Broadly, the aims of the consultation were as follows:
- To research and refine specifications for new reference prices for tungsten concentrates and tungsten scrap
- To evaluate the possibility of launching a derived cost of production for ammonium paratungstate, using upstream tungsten prices and assessed production costs.
- To identify the most appropriate methodological approach for price discovery in these markets.
Full details of the tungsten pricing consultation can be found here.
Below, Metal Bulletin outlines the feedback and next steps taken with regard to the launch of tungsten concentrates and tungsten scrap prices, and a derived cost of production for APT.
The findings of the tungsten pricing consultation were also outlined during a web seminar on Wednesday October 4.
Respondents in favour of the launch of a reference price for tungsten concentrates argued that existing pricing mechanisms, namely, a discount to the APT price, are outdated, and fail to take account of the individual supply-demand fundamentals of the concentrates market.

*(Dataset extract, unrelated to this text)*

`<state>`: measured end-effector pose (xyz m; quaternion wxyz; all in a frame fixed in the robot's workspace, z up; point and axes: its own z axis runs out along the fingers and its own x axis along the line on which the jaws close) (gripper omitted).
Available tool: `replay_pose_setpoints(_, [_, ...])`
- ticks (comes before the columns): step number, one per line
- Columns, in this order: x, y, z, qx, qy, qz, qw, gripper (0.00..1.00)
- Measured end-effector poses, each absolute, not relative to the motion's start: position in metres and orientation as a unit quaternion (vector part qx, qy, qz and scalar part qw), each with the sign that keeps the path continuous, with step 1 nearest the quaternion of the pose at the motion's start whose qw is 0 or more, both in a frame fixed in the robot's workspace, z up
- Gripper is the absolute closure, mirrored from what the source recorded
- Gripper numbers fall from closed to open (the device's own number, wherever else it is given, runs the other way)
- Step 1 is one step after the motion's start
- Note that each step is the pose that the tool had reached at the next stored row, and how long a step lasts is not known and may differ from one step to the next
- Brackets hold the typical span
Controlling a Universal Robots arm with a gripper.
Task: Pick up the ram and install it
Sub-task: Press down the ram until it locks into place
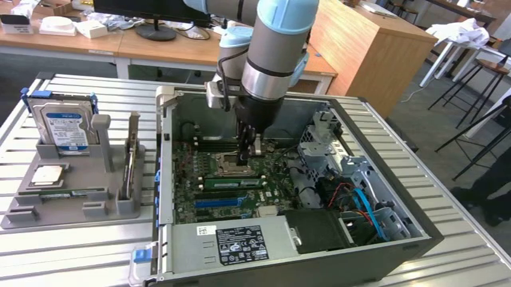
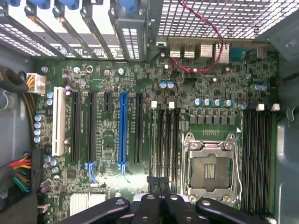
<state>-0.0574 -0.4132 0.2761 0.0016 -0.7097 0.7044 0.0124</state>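
Exterior view first: the arm is reaching straight down into the open computer case (image 1: pixel 383 239) lying on the bench (image 1: pixel 72 257), and the end effector (image 1: pixel 254 149) is hanging low over the motherboard with its fingers clenched together, apparently on nothing. The ram (image 1: pixel 231 182) is showing as a long green strip standing on edge in a memory slot, between the empty processor socket (image 1: pixel 231 165) and the blue slot (image 1: pixel 219 202). I judge that the vertical approach is keeping the tool lined up with the narrow slots and clear of the case walls. In the wrist view the end effector (image 2: pixel 159 183) is pointing its pinched black tips at the end of that row of slots, and the ram (image 2: pixel 151 144) is reading as a thin edge-on line just beside the processor socket's (image 2: pixel 210 168) neighbouring slots. Whether the tips are touching the stick, and whether it is fully seated with its white latches closed, I cannot make out. The arm is hiding part of the board behind it. Off to the exterior view's left, a grey tray (image 1: pixel 20 215) is holding a hard drive (image 1: pixel 64 128) upright.
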Motion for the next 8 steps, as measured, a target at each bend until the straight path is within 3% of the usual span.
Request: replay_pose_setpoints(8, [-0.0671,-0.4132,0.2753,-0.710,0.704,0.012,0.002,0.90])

As a result of this disconnect, a growing spot market has emerged for tungsten concentrates, with sellers feeling they can achieve higher prices for their material outside the APT-linked price structure, respondents said. This growing spot market, it was argued, would provide the basis for a new reference price.
Those against the launch of a standalone tungsten concentrates price felt that the spot market was still too small to provide enough liquidity for a robust reference. They added that tungsten concentrates are too diverse of a material, with wide variations in specification, to provide a useful pricing tool.

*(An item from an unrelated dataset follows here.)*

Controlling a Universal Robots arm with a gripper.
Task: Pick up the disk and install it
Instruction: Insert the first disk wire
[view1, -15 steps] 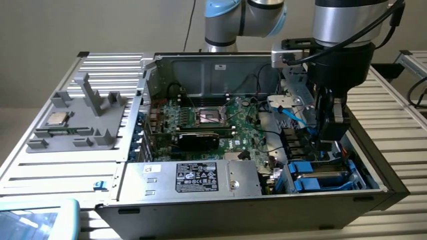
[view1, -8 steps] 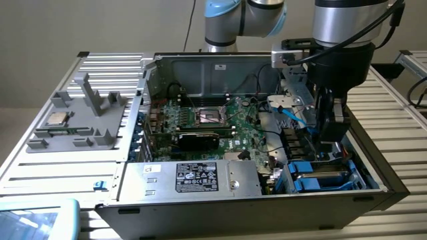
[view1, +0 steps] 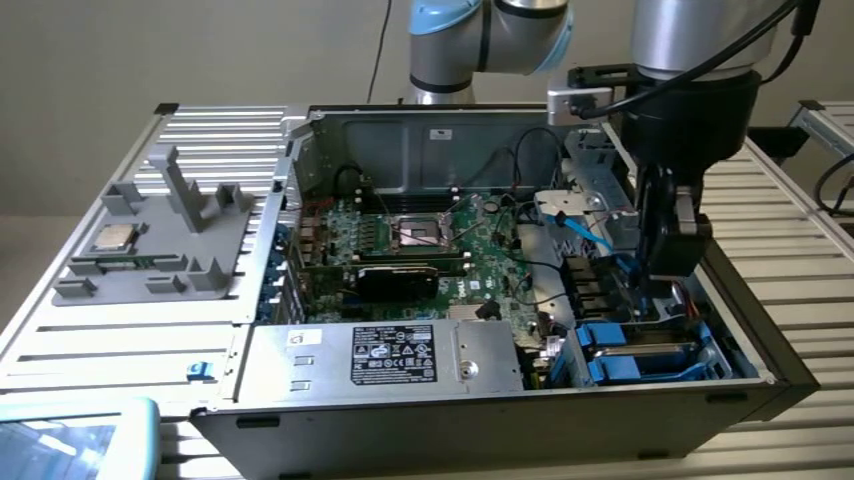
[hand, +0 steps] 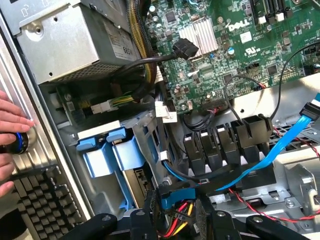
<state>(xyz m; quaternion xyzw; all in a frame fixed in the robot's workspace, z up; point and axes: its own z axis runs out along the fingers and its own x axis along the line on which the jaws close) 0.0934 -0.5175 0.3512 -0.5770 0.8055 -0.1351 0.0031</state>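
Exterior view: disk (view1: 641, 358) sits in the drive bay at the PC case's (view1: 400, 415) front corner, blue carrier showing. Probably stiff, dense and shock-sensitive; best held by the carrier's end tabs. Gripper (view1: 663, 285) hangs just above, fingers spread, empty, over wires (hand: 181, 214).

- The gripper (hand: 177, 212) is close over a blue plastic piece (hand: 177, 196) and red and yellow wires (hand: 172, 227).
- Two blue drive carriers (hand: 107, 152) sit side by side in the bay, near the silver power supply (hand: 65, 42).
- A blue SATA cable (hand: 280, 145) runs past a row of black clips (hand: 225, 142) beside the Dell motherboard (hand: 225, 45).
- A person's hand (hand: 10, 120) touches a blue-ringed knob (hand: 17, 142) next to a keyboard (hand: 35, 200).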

Others argued that the differing fundamentals of the concentrates and APT market were temporary, and that current pricing mechanisms – a link to the intermediates market – were sufficient.
Some were concerned that their position might be exposed, and that a tungsten concentrates price would provide too much transparency.
It was concluded that there was sufficient interest in a standalone tungsten concentrates price to warrant regular price discovery – in order to test concerns over liquidity – and research into the most suitable specifications.
Metal Bulletin was able to capture two to three transactions a week, alongside bids, offers and assessments.
Data was collected for tungsten concentrates with WO3 content below 50% and in excess of 70%. The spot market was found to be reflective of the merchant market, predominantly African material with WO3 content of 50-60%.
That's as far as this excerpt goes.